Community post image: 1200 x 1200 px. Square format works best in the Community tab.


X (formerly Twitter)

X displays images in the feed with different crops depending on how many images are in the post.

Single image: 1600 x 900 px (16:9). This displays fully expanded in the timeline without users needing to tap.

Square option: 1200 x 1200 px. Works fine, but slightly less feed space than 16:9.

Two images in one post: Each displays at roughly 700 x 800 px (7:8 ratio). They sit side by side.

Header/banner: 1500 x 500 px (3:1). Very wide and short. Simple graphics or patterns work best here. Detailed text is hard to read at this ratio.

Profile photo: 400 x 400 px. Circle crop.


Threads

Threads keeps things relatively simple since the platform is text-focused with image support.

Feed image: 1080 x 1350 px (4:5) works best. Square (1080 x 1080) also displays well.

Maximum width: Threads caps image display width, so going above 1080 px wide doesn’t add visible quality.

Profile photo: Synced from your Instagram account. Update it there, and it changes on Threads automatically.


Tips for Cropping One Image Across Multiple Platforms

Creating separate graphics for every platform sounds exhausting, and it is. Here’s how to work smarter.

Start with 1080 x 1350 (4:5 portrait). This single size works natively on Instagram feed, Facebook, LinkedIn, and Threads. It’s also the easiest to crop down to square (1080 x 1080) by trimming the top and bottom.

Design with a “center safe zone” mindset. Put your most important content, your headline, key image, or logo, in the center 1080 x 1080 area of any graphic. That way, you can crop to square, landscape, or vertical from the same source file and never lose the important stuff.

Use 9:16 for all short-form vertical content. 1080 x 1920 works identically on Instagram Stories, Instagram Reels, TikTok, YouTube Shorts, Facebook Stories, and Pinterest Idea Pins. One design, six platforms.

Keep text away from edges. This is true everywhere, but especially for vertical content. Every platform layers its own UI elements (usernames, buttons, captions) over the top and bottom of full-screen content. A good rule of thumb: stay 250 px away from the top and bottom edges on any 9:16 graphic.

An app like Word Swag can help here since it lets you resize graphics between formats right on your phone. Design once, export at multiple sizes, and move on with your day.


Quick Reference Table

Here’s the cheat sheet version. Bookmark it, screenshot it, whatever works.
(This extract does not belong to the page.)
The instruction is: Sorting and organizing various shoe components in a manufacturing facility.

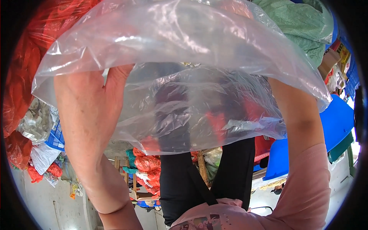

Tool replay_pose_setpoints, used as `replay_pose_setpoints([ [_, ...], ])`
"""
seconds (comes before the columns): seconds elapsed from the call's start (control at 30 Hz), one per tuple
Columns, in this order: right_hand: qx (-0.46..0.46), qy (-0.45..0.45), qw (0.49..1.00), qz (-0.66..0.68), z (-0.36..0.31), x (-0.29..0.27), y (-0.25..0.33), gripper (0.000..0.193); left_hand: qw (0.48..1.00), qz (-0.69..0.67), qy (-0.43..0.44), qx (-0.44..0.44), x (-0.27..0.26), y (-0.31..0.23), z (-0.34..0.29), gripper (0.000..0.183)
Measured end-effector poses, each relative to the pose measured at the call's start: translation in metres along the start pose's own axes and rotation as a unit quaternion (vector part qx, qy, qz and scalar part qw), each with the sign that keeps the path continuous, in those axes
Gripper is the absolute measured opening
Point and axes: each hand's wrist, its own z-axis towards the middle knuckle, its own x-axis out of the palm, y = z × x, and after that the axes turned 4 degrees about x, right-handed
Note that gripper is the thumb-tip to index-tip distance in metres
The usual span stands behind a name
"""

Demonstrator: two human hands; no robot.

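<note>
A large clear plastic bag point(180, 42) spreads wide across the upper middle, its mouth gaping toward me. My left hand point(94, 82) reaches into the mouth at the left. Its thumb stands apart from the palm, while the film covers the other fingers. At the right, my right forearm point(299, 111) goes in under the bag's upper layer; the plastic hides that hand, so its grip does not show. Between my arms hangs the bag's crumpled lower layer point(172, 132), and my black trouser legs show through it.
Red plastic bags point(23, 76) are heaped at the left, near a blue basket point(56, 134). A green woven sack point(303, 27) lies at the far right. Blue plastic point(278, 159) is beside my right arm. Orange-red bundles point(147, 165) sit by a wooden frame point(202, 168).
</note>
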Motion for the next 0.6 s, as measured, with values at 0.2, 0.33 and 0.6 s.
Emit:
replay_pose_setpoints([
  [0.2,0.01,0.036,0.999,0.031,-0.01,-0.004,0.003,0.041,0.998,-0.039,-0.011,-0.045,-0.007,-0.013,0.001,0.026],
  [0.33,0.022,0.057,0.997,0.051,-0.02,-0.004,-0.001,0.041,0.996,-0.041,0.003,-0.081,-0.002,-0.016,-0.003,0.027],
  [0.6,0.034,0.093,0.99,0.104,-0.022,-0.011,0.003,0.04,0.998,-0.015,0.019,-0.056,-0.007,-0.029,-0.002,0.023],
])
PLATFORMBEST FEED SIZESTORIES / REELS / SHORTSPROFILE PHOTO
Instagram3:4 (1080 x 1440) or 4:5 (1080 x 1350)9:16 (1080 x 1920)1:1 (320 x 320)
Facebook1.91:1 (1200 x 630), but can use 4:59:16 (1080 x 1920)1:1 (360 x 360)
LinkedIn1:1 (1200 x 1200), but can use 4:5N/A1:1 (400 x 400)
TikTok9:16 (1080 x 1920)9:16 (1080 x 1920)1:1 (400 x 400)
Pinterest2:3 (1000 x 1500)9:16 (1080 x 1920)1:1 (330 x 330)
YouTube16:9 (1280 x 720) (thumb)16:9 (1080 x 1920)1:1 (800 x 800) (channel icon)
X16:9 (1600 x 900)N/A1:1 (400 x 400)
Threads4:5 (1080 x 1350)N/AN/A

Platforms tweak these numbers periodically, but the core ratios (1:1, 4:5, 9:16, 16:9) have been consistently supported. Get those four ratios down, export at a higher resolution (like in Word Swag app) so images are always clear, and you can adapt to any future change without panic.

Now go make something that doesn’t get cut off!